WHAT NEEDS TO BE DONE:
A word-for-word copy of the listing that follows is required.

DATA TO EXAMINE:

■ ■ ■

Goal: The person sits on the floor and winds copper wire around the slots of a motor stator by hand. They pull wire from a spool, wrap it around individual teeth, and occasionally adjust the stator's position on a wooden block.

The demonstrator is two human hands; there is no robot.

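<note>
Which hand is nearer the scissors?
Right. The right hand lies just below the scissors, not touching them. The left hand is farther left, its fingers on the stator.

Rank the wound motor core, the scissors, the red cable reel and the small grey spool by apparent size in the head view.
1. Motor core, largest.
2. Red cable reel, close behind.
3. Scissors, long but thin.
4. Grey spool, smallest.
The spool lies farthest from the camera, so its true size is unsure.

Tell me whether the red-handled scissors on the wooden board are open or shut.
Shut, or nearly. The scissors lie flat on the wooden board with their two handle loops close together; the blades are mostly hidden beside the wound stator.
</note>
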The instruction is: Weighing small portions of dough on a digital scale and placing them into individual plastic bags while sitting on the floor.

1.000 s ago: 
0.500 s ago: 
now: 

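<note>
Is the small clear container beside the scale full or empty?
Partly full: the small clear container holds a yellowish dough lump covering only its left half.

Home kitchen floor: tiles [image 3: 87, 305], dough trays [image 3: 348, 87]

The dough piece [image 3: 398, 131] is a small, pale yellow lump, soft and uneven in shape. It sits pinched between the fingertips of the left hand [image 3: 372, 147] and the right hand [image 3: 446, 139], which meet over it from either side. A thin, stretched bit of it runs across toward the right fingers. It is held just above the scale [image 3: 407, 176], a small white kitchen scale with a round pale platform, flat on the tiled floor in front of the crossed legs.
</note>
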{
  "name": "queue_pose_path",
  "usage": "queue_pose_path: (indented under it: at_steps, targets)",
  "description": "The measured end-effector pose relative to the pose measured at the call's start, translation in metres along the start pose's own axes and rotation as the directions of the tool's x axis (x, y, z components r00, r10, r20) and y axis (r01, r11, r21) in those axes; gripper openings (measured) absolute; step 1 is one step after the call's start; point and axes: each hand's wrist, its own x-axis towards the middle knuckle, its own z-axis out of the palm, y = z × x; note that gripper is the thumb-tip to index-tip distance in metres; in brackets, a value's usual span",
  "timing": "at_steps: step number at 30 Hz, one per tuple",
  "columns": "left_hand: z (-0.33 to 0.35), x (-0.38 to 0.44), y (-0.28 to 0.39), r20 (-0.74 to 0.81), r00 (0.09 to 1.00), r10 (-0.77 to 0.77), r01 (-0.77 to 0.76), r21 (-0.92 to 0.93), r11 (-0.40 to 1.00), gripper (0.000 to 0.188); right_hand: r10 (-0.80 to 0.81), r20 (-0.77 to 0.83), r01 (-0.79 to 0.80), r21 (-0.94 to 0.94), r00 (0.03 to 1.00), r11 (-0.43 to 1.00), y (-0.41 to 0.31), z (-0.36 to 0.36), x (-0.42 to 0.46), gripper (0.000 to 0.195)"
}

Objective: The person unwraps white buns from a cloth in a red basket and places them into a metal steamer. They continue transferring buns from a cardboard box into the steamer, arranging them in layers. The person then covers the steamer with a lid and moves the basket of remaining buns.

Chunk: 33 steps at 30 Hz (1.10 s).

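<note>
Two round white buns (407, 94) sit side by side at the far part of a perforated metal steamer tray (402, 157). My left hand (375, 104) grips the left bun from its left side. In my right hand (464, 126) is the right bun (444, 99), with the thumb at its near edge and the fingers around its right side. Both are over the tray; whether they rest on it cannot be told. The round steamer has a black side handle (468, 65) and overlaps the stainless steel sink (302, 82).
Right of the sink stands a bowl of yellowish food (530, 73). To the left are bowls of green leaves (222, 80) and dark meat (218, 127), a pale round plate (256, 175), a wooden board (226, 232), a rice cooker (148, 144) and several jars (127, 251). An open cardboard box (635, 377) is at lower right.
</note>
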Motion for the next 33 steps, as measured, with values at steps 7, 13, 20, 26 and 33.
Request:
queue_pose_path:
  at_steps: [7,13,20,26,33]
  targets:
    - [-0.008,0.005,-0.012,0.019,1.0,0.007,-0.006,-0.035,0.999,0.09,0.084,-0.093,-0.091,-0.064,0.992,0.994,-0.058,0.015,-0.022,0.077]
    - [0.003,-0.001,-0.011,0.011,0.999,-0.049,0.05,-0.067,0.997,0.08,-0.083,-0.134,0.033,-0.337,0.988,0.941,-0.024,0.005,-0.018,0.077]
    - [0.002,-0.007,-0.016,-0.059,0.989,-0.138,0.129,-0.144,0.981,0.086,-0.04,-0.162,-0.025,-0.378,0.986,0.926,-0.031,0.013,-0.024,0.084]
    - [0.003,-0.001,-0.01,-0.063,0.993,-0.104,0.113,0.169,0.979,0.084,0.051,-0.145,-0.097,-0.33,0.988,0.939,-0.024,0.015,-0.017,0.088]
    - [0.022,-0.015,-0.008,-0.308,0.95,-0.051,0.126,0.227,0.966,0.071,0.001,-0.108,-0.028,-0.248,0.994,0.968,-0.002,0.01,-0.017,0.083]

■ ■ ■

REPLY TO THE TASK:
Goal: The person sits on the floor and winds copper wire around the slots of a motor stator by hand. They pull wire from a spool, wrap it around individual teeth, and occasionally adjust the stator's position on a wooden block.

The demonstrator is two human hands; there is no robot.

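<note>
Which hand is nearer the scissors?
Right. The right hand lies just below the scissors, not touching them. The left hand is farther left, its fingers on the stator.

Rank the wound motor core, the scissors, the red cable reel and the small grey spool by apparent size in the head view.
1. Motor core, largest.
2. Red cable reel, close behind.
3. Scissors, long but thin.
4. Grey spool, smallest.
The spool lies farthest from the camera, so its true size is unsure.

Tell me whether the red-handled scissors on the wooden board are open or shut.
Shut, or nearly. The scissors lie flat on the wooden board with their two handle loops close together; the blades are mostly hidden beside the wound stator.
</note>
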The instruction is: Weighing small portions of dough on a digital scale and placing them into individual plastic bags while sitting on the floor.

1.000 s ago: 
0.500 s ago: 
now: 

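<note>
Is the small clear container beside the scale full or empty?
Partly full: the small clear container holds a yellowish dough lump covering only its left half.

Home kitchen floor: tiles [image 3: 87, 305], dough trays [image 3: 348, 87]

The dough piece [image 3: 398, 131] is a small, pale yellow lump, soft and uneven in shape. It sits pinched between the fingertips of the left hand [image 3: 372, 147] and the right hand [image 3: 446, 139], which meet over it from either side. A thin, stretched bit of it runs across toward the right fingers. It is held just above the scale [image 3: 407, 176], a small white kitchen scale with a round pale platform, flat on the tiled floor in front of the crossed legs.
</note>
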{
  "name": "queue_pose_path",
  "usage": "queue_pose_path: (indented under it: at_steps, targets)",
  "description": "The measured end-effector pose relative to the pose measured at the call's start, translation in metres along the start pose's own axes and rotation as the directions of the tool's x axis (x, y, z components r00, r10, r20) and y axis (r01, r11, r21) in those axes; gripper openings (measured) absolute; step 1 is one step after the call's start; point and axes: each hand's wrist, its own x-axis towards the middle knuckle, its own z-axis out of the palm, y = z × x; note that gripper is the thumb-tip to index-tip distance in metres; in brackets, a value's usual span",
  "timing": "at_steps: step number at 30 Hz, one per tuple",
  "columns": "left_hand: z (-0.33 to 0.35), x (-0.38 to 0.44), y (-0.28 to 0.39), r20 (-0.74 to 0.81), r00 (0.09 to 1.00), r10 (-0.77 to 0.77), r01 (-0.77 to 0.76), r21 (-0.92 to 0.93), r11 (-0.40 to 1.00), gripper (0.000 to 0.188); right_hand: r10 (-0.80 to 0.81), r20 (-0.77 to 0.83), r01 (-0.79 to 0.80), r21 (-0.94 to 0.94), r00 (0.03 to 1.00), r11 (-0.43 to 1.00), y (-0.41 to 0.31), z (-0.36 to 0.36), x (-0.42 to 0.46), gripper (0.000 to 0.195)"
}

Objective: The person unwraps white buns from a cloth in a red basket and places them into a metal steamer. They continue transferring buns from a cardboard box into the steamer, arranging them in layers. The person then covers the steamer with a lid and moves the basket of remaining buns.

Chunk: 33 steps at 30 Hz (1.10 s).

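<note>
Two round white buns (407, 94) sit side by side at the far part of a perforated metal steamer tray (402, 157). My left hand (375, 104) grips the left bun from its left side. In my right hand (464, 126) is the right bun (444, 99), with the thumb at its near edge and the fingers around its right side. Both are over the tray; whether they rest on it cannot be told. The round steamer has a black side handle (468, 65) and overlaps the stainless steel sink (302, 82).
Right of the sink stands a bowl of yellowish food (530, 73). To the left are bowls of green leaves (222, 80) and dark meat (218, 127), a pale round plate (256, 175), a wooden board (226, 232), a rice cooker (148, 144) and several jars (127, 251). An open cardboard box (635, 377) is at lower right.
</note>
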Motion for the next 33 steps, as measured, with values at steps 7, 13, 20, 26 and 33.
Request:
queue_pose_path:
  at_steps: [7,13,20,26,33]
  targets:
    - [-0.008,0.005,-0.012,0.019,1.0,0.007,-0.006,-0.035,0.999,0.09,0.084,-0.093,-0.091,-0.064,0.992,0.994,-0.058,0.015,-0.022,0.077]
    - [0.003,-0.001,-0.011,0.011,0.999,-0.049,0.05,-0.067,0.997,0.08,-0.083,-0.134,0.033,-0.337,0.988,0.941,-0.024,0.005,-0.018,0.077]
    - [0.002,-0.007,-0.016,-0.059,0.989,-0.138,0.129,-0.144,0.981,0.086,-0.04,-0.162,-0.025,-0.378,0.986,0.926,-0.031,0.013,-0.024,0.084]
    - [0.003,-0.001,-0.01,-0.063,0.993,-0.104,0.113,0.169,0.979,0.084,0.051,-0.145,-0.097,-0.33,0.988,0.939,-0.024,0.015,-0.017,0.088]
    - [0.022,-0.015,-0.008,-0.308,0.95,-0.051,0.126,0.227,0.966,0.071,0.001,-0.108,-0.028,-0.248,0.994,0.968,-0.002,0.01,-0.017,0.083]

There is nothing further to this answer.